Exercise aim: Return each line in the records below that includes "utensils".

[Data items]
= = =

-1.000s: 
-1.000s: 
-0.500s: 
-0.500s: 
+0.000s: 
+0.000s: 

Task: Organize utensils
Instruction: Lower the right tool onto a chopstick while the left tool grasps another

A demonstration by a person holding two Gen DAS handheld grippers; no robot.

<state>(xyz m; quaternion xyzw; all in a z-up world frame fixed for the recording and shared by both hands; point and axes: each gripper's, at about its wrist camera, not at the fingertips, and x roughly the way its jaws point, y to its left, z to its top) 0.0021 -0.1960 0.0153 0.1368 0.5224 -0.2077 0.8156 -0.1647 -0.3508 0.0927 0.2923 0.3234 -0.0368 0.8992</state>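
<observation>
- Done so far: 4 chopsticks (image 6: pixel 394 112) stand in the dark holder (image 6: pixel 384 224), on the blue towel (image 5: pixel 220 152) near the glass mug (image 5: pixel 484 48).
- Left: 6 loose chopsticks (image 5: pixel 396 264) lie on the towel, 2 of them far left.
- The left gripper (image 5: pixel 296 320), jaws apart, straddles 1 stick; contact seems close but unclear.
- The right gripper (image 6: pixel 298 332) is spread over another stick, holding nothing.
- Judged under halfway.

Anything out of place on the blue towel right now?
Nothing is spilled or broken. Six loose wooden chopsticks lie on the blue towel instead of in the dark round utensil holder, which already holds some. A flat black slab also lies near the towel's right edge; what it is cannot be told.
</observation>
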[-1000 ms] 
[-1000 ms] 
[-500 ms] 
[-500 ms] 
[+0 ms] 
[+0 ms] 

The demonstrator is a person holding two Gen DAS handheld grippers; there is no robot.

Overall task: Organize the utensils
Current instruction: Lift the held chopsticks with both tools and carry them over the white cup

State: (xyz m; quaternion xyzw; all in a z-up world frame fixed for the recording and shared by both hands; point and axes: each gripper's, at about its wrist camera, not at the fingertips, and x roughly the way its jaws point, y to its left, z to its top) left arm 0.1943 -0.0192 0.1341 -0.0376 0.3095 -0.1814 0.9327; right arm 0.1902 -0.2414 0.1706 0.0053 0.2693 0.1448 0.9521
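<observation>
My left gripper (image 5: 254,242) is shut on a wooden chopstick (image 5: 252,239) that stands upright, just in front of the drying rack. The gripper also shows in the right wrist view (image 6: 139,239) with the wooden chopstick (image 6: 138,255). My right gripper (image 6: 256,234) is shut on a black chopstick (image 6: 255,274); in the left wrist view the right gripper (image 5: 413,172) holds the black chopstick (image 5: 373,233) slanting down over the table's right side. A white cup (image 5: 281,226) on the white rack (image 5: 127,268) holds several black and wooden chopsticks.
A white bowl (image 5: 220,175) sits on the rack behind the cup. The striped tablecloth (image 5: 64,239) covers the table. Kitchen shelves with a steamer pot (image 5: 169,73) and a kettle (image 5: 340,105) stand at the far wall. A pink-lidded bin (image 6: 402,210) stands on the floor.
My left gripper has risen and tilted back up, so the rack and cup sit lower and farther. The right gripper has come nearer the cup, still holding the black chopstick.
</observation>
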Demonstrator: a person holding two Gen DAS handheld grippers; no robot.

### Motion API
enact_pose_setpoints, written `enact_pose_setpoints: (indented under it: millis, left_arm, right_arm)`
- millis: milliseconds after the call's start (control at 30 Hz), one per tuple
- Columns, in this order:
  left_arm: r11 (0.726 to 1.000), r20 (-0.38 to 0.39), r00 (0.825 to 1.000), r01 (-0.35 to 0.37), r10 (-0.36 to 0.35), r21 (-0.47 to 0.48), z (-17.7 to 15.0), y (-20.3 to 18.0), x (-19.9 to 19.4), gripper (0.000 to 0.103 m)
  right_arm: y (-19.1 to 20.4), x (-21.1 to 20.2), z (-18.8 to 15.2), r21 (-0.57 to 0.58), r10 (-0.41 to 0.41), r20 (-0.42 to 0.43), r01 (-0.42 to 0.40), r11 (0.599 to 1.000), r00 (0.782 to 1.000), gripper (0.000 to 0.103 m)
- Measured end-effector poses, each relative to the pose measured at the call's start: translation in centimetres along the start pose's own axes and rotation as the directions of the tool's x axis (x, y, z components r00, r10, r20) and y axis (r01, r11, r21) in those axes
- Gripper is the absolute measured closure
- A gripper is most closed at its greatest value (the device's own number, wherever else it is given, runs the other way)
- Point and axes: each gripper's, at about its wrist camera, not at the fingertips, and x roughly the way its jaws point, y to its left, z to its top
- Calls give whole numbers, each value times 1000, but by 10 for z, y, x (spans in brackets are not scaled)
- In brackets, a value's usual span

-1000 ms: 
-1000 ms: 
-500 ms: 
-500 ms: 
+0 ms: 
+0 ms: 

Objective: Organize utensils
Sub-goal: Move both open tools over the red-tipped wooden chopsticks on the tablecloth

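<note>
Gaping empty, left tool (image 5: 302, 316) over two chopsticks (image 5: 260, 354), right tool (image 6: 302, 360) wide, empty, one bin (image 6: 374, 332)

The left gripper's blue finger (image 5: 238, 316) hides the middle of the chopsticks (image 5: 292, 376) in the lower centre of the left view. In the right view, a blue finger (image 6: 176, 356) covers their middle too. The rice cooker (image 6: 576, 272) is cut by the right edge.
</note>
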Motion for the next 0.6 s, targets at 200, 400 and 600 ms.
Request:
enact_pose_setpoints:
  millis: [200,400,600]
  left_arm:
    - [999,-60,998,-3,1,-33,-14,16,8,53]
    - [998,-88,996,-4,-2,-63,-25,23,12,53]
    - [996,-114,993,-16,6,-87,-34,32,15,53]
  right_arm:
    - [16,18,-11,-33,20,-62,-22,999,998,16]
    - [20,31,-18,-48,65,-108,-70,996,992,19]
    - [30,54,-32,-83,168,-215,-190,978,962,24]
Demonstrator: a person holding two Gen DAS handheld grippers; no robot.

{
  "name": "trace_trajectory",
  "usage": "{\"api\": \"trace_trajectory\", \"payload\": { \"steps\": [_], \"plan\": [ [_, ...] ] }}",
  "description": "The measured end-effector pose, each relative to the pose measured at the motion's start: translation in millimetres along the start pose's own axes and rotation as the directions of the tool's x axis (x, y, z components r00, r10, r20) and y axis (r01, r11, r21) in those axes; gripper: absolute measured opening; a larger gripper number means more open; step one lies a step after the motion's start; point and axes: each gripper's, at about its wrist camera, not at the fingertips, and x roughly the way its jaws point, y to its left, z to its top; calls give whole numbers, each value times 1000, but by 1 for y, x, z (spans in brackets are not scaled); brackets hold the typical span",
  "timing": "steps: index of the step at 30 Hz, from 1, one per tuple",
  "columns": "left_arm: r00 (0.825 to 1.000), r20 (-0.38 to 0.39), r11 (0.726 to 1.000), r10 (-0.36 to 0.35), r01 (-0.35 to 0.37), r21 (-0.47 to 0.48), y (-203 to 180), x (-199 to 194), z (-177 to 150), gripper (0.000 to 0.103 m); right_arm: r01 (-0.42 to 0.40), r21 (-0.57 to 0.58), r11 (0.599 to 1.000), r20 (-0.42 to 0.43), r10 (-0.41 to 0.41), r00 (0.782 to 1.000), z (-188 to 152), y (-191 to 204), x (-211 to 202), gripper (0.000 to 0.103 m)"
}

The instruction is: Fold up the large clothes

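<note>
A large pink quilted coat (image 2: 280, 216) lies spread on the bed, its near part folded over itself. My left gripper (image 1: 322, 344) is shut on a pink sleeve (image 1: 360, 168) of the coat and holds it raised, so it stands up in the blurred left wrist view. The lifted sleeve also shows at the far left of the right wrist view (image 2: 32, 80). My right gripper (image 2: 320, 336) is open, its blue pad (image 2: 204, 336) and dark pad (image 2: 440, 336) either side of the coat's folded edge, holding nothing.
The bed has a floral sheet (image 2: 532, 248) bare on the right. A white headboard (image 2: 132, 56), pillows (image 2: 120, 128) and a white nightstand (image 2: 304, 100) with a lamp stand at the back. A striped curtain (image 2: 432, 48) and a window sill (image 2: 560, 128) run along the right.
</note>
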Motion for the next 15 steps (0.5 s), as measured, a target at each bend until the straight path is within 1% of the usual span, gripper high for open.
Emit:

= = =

Your solution:
Task: Organize utensils
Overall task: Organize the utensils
Objective: Organize utensils

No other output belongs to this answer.